薬の服用は厳しく義務付けられているし、罰則も厳しい。その根拠が、国家反逆罪に由来するという話を聞いた覚えが男にはあった。もっとも服用しなければ自分が苦しむわけであるから、飲まない者などいはしない。故に実感に乏しかったのだと男は気が付いた。
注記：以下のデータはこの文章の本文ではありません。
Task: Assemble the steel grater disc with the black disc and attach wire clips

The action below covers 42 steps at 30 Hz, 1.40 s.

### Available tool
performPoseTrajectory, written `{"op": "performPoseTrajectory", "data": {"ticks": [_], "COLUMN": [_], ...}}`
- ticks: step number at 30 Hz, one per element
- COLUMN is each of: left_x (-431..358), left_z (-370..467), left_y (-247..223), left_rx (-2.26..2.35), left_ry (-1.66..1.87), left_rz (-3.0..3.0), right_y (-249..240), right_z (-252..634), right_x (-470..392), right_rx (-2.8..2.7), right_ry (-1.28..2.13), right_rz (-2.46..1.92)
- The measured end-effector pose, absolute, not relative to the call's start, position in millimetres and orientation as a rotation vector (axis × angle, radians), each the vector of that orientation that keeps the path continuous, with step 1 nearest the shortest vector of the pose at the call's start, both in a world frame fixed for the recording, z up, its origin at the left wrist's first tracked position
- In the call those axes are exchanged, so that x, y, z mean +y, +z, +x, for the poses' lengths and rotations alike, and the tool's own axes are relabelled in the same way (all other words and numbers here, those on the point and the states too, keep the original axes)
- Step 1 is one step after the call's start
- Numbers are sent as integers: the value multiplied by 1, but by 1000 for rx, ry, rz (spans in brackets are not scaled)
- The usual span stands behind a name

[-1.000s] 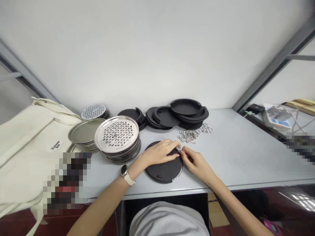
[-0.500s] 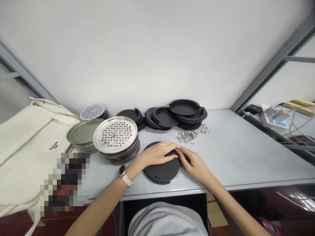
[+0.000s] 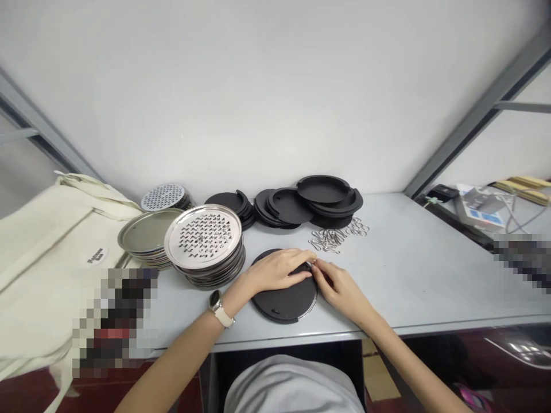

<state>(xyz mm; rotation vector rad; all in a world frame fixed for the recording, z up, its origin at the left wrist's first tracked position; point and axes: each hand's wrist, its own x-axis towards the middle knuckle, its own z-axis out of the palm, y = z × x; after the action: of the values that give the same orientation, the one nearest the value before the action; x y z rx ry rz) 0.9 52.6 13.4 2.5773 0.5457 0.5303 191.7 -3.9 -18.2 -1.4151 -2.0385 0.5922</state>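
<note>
A round black disc lies flat near the table's front edge, a thin silvery rim showing at its lower right. Across its upper part rests my left hand, its thumb and forefinger reaching to the right edge and holding the disc. At that same edge my right hand is closed in a pinch, its fingertips touching those of the left. Whatever is between the right fingertips is hidden. Just behind the hands lies a pile of small metal hooks.
Left of the disc stands a stack of round metal grater plates, beside a stack of plain round plates. Black round covers are piled along the wall. A cream bag lies at left. Another person's blurred part shows at right.
Both hands stay at the disc's right edge with hardly any movement. A blurred part of another person has come into view at the far right.
</note>
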Motion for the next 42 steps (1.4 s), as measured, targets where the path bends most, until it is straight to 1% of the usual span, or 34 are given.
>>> {"op": "performPoseTrajectory", "data": {"ticks": [10,17,24,42], "left_x": [54,55,55,57], "left_z": [2,2,2,2], "left_y": [11,11,10,6], "left_rx": [545,545,528,495], "left_ry": [555,537,540,543], "left_rz": [2527,2495,2479,2492], "right_y": [-20,-20,-17,-20], "right_z": [192,190,182,181], "right_x": [-4,-6,-11,-11], "right_rx": [-2020,-2041,-1993,-2000], "right_ry": [602,542,470,431], "right_rz": [-1433,-1434,-1542,-1565]}}
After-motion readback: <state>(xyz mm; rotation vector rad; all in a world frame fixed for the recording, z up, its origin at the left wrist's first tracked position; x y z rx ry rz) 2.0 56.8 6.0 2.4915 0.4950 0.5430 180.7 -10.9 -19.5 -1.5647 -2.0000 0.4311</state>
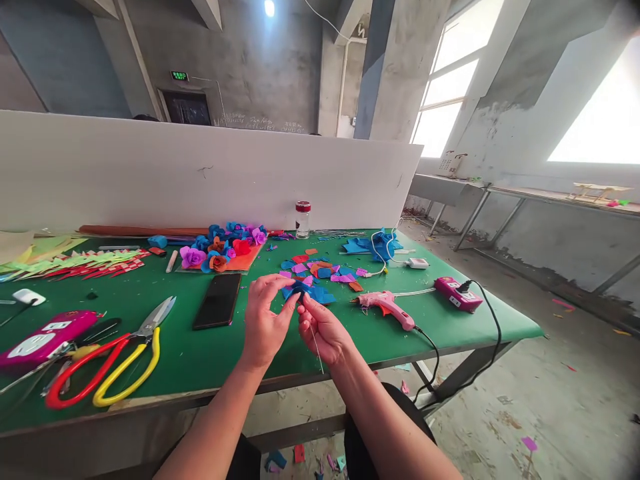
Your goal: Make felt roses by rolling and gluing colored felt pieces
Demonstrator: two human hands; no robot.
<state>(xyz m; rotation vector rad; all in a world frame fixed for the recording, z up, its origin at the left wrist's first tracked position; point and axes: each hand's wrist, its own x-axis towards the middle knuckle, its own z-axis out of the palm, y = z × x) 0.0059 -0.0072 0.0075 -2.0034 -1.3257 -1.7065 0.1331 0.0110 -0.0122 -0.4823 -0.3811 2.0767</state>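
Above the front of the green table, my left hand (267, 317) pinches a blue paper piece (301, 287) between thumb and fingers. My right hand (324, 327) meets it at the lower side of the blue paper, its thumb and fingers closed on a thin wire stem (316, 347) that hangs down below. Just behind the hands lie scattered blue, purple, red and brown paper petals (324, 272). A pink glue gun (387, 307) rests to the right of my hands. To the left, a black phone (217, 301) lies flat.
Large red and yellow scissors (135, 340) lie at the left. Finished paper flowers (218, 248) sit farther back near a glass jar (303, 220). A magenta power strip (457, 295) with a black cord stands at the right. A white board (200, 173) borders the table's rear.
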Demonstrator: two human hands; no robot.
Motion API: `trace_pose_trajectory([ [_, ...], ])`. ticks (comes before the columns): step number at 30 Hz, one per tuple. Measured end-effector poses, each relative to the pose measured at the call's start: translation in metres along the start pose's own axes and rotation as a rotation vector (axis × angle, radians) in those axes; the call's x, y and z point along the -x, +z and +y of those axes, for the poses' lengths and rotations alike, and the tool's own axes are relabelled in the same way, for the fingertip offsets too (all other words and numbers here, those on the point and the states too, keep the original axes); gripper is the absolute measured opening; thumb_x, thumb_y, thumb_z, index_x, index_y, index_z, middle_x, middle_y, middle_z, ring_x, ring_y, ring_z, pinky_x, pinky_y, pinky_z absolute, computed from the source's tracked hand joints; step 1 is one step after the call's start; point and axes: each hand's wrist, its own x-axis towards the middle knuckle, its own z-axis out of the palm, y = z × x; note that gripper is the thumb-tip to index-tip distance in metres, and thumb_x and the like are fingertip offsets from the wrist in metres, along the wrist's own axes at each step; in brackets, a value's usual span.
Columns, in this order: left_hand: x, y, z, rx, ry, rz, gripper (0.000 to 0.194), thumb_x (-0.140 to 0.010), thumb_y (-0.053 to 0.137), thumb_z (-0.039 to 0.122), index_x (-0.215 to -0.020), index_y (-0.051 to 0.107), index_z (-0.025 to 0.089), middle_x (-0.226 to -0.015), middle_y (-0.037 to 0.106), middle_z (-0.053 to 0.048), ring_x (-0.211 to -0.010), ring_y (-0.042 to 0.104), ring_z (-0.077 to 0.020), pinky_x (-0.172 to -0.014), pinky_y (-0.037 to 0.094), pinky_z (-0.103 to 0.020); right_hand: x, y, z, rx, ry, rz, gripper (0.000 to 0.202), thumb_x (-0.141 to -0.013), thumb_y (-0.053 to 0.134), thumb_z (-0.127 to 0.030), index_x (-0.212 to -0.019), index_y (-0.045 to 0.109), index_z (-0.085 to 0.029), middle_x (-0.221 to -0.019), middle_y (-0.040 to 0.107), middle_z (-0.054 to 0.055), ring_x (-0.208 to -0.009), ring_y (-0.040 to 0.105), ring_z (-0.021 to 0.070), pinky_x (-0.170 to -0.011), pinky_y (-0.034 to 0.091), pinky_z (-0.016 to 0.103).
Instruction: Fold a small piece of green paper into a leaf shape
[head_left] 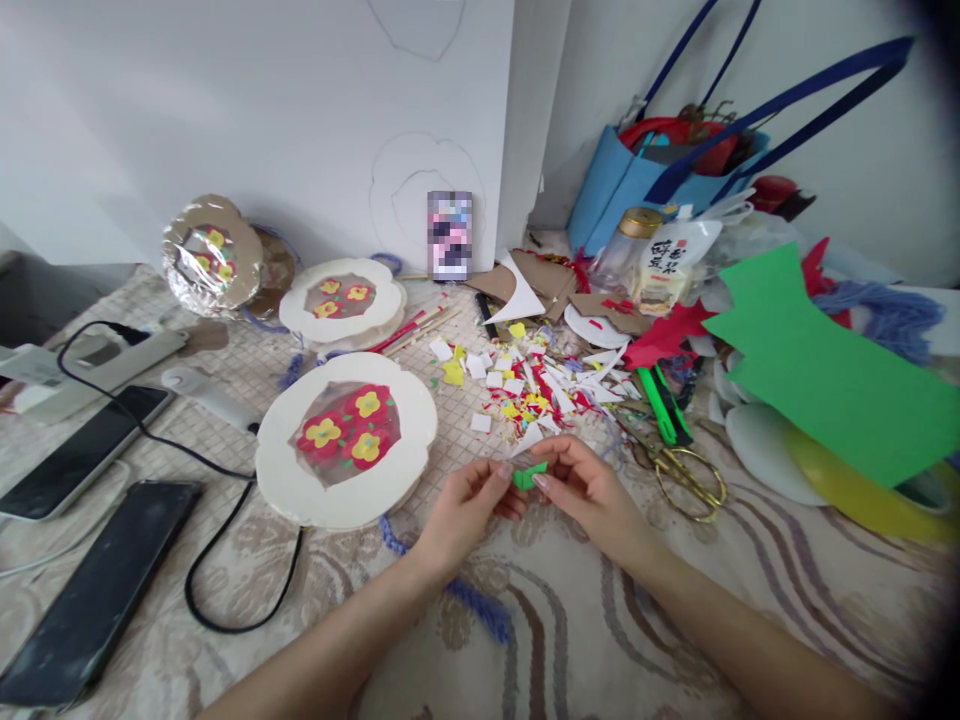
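Observation:
A small piece of green paper is pinched between my two hands, low in the middle of the view. My left hand grips its left end with thumb and fingers. At its right end, the thumb and fingers of my right hand close on it. Just beyond lies a heap of white, red and yellow paper scraps. Left of my hands sits a white scalloped frame with red and yellow paper flowers in its window. Gold-handled scissors lie to the right of my right hand.
A large green paper sheet and a green cutter are on the right. Behind stand a blue bag, a jar and a propped phone. Two dark phones, a black cord and a glue gun lie left.

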Motion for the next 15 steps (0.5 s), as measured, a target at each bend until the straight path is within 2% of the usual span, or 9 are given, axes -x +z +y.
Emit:
trace_pose_trajectory([
  [7, 0.0018, 0.001, 0.002, 0.049, -0.027, -0.014, 0.028, -0.066, 0.074, 0.035, -0.076, 0.059, 0.012, -0.063, 0.064, -0.001, -0.06, 0.058, -0.0121, -0.062, 0.046, -0.026, -0.0007, -0.0016, 0.0019, -0.003, 0.011, -0.005, 0.02, -0.085, 0.055, -0.026, -0.104, 0.05, -0.023, -0.085, 0.055, 0.001, -0.076, 0.053, 0.0139, -0.067, 0.046, 0.025],
  [15, 0.0006, 0.0002, 0.0005, 0.095, -0.033, 0.014, 0.028, -0.067, 0.073, 0.034, -0.076, 0.059, 0.012, -0.064, 0.065, -0.001, -0.06, 0.059, -0.0119, -0.062, 0.046, -0.026, -0.0002, -0.0026, 0.0012, 0.061, -0.092, -0.048, 0.009, -0.086, 0.053, -0.021, -0.095, 0.051, -0.022, -0.091, 0.054, 0.002, -0.083, 0.054, 0.0152, -0.072, 0.044, 0.027],
])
「で、でもこれは不可抗力です。自らの意志で、服用しなかったのではありません。飲みたくても飲めなかったんです」

男は必死に抗弁する。

「いや、それは全く関係ない。”飲まなかった”という事実のみが重要なのだ」

隊長が冷酷な口調で突き放した。

「そんな、無茶な!」

「では聞くが、君はこの一週間、どういう体験をしたのか思い出してほしい。――当ててみようか。政府広報通りの痛みが脳内をかけ巡り、死を覚悟したものの、やがて痛みは消え心身共に爽快になった――」

図星をつかれて男は当惑する。やはり、自分だけが特別ではなかったのだと男は理解した。

「つまり、苦しみの果てに死ぬっていうのは、偽りだったって事でしょう? なぜそんなウソをつくんです!」

身に迫る危険をヒシヒシと感じた男は抵抗を試みる。

「まぁ、話はあとだ。それっ!」

隊長が命じると、部下二名が男の方へとにじり寄る。

「やめろ!」

男は隊員たちの腕を振り払おうとしたが、武道家でもない男がプロの力にかなうはずもなかった。

「いや、君には大変気の毒な事だとは思うよ。調べたところ、君は大変まじめな社会人であり、国家の言う事にも実に忠実だ。それに免じて、今君の心の中に渦巻いている疑問にお答えしよう」

「隊長、いいのですか? 下級国民に事実を教えるのは、機密漏洩に当たるのでは」

「いいんだよ。それくらいの裁量は与えられている。何より私は慈悲深いんだ。それは彼のような、下賤な者に対しても変わらない」

隊長は意見する部下をピシャリと制する。

両側からしっかりと拘束された男に向かって、隊長は恐ろしい事実を暴露し始めた。